The listing below holds a line with "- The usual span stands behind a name" and a line with "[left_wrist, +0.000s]". Reproduce those two lines exactly, plus everything between them.

- DATA EXCERPT:
##########

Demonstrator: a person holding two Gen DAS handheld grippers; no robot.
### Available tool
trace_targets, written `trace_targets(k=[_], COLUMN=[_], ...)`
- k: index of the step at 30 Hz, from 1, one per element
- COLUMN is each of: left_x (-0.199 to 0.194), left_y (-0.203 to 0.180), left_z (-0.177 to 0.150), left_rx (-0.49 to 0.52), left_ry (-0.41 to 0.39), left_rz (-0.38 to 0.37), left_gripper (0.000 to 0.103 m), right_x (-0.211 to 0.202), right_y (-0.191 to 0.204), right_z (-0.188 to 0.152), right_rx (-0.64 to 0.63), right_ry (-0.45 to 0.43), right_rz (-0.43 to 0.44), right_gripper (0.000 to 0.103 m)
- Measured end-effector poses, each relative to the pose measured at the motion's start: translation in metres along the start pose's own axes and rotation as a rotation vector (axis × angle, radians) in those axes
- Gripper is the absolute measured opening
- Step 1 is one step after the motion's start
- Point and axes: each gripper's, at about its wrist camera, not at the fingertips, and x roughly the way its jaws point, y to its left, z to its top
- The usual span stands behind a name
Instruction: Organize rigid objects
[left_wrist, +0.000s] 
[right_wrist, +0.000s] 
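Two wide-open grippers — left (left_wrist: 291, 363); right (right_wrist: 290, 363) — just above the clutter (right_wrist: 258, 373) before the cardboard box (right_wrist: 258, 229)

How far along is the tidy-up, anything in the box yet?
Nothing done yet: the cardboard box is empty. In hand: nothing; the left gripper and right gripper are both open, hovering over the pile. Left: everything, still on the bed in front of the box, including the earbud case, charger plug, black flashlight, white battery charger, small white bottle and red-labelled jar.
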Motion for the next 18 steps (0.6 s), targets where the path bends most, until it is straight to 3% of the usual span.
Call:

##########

- TASK ANSWER:
- The usual span stands behind a name
Instruction: Organize rigid objects
[left_wrist, +0.000s] 

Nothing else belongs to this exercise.